= VANPIC =

Vadarevu and Nizampatnam Industrial Corridor (VANPIC) is an upcoming industrial park located between Bapatla district and Prakasam district in Andhra Pradesh, India. It is spread over 13,000 acres. It is under CBI investigation for land acquisition and other allegation. Around 4000 acres was acquired for port development. Large tracts of land was acquired from local farmers. In April 2011, the property consultant, Jones Lang LaSalle estimated the 13,000 acres at ₹1,426 crores.

==History==
The land was acquired by the government in 2008 .

==Location==
It is located near Nizampatnam in Guntur district.

==Investigation==
Former minister Mopidevi Venkataramana was arrested in the case by the CBI, and minister Dharmana Prasad Rao resigned over allegations. Another company, VANPIC projects was started by industrialist, Nimmagadda Prasad and Ras Al Khaimah (RAK group), and the company was allotted 24,000 acres by the government.

The mechanisms of the large scale corruption in the case was highlighted in the fourth charge sheet filed by the CBI in the Y. S. Jaganmohan Reddy corruption case.
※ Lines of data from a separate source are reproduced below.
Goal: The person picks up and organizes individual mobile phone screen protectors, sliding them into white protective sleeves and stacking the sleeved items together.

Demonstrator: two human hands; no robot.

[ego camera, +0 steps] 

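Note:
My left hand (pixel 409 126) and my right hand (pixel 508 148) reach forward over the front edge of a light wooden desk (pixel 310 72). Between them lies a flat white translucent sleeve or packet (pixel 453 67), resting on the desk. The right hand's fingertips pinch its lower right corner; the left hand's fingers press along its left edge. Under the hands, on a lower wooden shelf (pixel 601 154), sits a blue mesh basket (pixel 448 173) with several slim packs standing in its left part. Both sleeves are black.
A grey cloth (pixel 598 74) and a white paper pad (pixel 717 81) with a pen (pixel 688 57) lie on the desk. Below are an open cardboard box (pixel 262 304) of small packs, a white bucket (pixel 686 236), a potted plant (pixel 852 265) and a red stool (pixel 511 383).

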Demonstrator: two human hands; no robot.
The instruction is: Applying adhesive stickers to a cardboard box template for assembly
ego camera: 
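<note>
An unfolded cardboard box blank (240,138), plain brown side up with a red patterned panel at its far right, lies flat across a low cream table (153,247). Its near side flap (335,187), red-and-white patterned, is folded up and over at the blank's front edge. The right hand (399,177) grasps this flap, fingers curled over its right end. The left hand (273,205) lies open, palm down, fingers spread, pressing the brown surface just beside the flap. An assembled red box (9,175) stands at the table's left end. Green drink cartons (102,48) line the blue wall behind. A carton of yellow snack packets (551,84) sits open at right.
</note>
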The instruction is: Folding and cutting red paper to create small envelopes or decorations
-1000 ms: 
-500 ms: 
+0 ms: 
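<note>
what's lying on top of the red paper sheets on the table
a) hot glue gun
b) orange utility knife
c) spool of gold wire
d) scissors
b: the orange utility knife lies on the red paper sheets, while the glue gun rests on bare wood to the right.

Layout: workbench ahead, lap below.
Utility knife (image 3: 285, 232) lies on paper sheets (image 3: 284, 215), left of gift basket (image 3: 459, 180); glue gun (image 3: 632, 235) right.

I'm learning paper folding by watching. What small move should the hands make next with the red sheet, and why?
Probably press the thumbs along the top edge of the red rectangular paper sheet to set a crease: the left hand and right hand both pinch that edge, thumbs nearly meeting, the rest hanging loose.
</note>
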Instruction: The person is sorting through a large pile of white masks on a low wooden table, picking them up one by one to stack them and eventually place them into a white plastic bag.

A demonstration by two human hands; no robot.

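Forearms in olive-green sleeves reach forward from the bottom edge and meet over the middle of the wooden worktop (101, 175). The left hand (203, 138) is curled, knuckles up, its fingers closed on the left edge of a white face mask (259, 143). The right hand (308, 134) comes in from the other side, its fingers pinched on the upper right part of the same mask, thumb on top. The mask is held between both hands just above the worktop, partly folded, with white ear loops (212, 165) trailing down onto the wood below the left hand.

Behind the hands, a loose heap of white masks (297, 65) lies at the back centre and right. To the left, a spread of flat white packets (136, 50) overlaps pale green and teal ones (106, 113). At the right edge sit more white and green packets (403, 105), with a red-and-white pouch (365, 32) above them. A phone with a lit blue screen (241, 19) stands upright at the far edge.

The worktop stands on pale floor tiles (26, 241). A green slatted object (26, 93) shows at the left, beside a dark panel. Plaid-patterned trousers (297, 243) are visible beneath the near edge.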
The charge sheet relates to the VANPIC project:
quid-pro-quo investments made by industrialist Nimmagadda Prasad to the tune of ₹854 crore into the companies of YS Jagan and allotment of 22,000 acres of land to Nimmagadda Prasad in violation of prevailing rules and regulations.

The "suitcase company" methodology was succinctly described by Supreme Court of India Chief justice P. Sathasivam.:
The investigation disclosed the payment of illegal gratification of ₹30 crore to Y.S. Jagan Mohan Reddy (A-1) by Nimmagadda Prasad (A-3) for the wrongful gain obtained by A-3 from the Government of Andhra Pradesh in connection with awarding a project consisting of development of two Sea Ports and an Industrial Corridor as VANPIC Project and falsification of documents to cover up the said payment etc.

On July 28, 2022, Vanpic case: HC strikes down CBI charge sheet.